# [Directions]
Repeat the records below verbatim and include no pictures.

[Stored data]
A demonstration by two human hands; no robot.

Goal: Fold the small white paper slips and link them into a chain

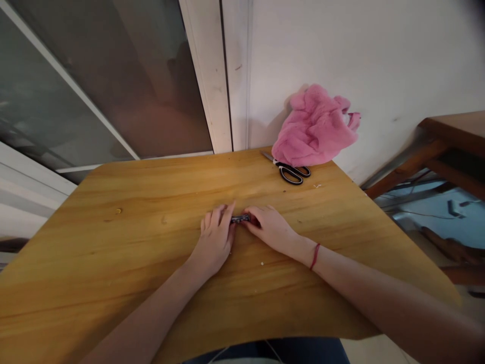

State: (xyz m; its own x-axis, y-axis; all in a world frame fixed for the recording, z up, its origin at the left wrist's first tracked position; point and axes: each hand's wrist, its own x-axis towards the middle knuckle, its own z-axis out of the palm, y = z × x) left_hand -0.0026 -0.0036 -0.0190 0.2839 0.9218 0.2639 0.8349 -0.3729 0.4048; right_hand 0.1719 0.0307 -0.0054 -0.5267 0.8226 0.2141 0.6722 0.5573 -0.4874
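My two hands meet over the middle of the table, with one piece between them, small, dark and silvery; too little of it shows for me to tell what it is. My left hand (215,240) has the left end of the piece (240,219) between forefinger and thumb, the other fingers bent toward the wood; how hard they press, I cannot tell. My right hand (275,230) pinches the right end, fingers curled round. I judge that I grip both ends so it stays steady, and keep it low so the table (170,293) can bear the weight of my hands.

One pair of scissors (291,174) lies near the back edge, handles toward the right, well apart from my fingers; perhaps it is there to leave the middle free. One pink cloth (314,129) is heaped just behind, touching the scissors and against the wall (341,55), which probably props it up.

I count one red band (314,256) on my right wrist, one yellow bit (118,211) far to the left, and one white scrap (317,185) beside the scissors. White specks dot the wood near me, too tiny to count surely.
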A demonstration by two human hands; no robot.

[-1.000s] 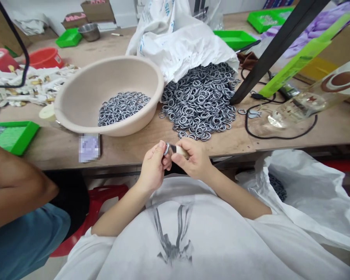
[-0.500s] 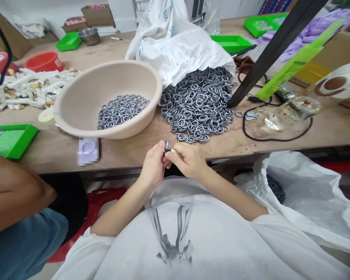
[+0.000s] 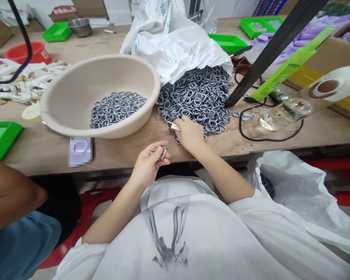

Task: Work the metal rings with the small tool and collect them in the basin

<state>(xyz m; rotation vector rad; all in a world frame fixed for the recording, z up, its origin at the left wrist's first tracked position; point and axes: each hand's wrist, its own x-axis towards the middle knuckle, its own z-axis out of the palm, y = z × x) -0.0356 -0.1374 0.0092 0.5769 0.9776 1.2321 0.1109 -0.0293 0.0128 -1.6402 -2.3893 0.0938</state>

# [Exercise result]
A demonstration by two human hands; no robot.

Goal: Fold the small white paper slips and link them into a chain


State: (xyz m; its own x-axis, y-axis; all in a world frame fixed for the recording, z up, its origin at the left wrist's first tracked position; point and axes: each hand's wrist, its own x-axis towards the middle knuckle, its own z-axis out of the palm, y = z × x) left_hand -0.0026 -0.0036 -0.0190 0.2839 0.9218 0.2639 0.8349 -0.3729 0.4048; right_hand 0.1719 0.0307 -0.0054 -0.5267 0.8226 0.2141 0.6722 0.5573 -0.4874
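My two hands meet over the middle of the table, with one piece between them, small, dark and silvery; too little of it shows for me to tell what it is. My left hand (215,240) has the left end of the piece (240,219) between forefinger and thumb, the other fingers bent toward the wood; how hard they press, I cannot tell. My right hand (275,230) pinches the right end, fingers curled round. I judge that I grip both ends so it stays steady, and keep it low so the table (170,293) can bear the weight of my hands.

One pair of scissors (291,174) lies near the back edge, handles toward the right, well apart from my fingers; perhaps it is there to leave the middle free. One pink cloth (314,129) is heaped just behind, touching the scissors and against the wall (341,55), which probably props it up.

I count one red band (314,256) on my right wrist, one yellow bit (118,211) far to the left, and one white scrap (317,185) beside the scissors. White specks dot the wood near me, too tiny to count surely.
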A demonstration by two human hands; no robot.

[-1.000s] 
[-0.500s] 
[+0.000s] 

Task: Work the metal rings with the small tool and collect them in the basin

<state>(xyz m; rotation vector rad; all in a world frame fixed for the recording, z up, its origin at the left wrist's first tracked position; point and axes: each hand's wrist, its own x-axis towards the middle knuckle, its own z-axis out of the palm, y = z × x) -0.0356 -0.1374 0.0092 0.5769 0.9776 1.2321 0.1109 -0.0293 0.0128 -1.6402 -2.3893 0.0938</state>

The exercise calls for nothing more.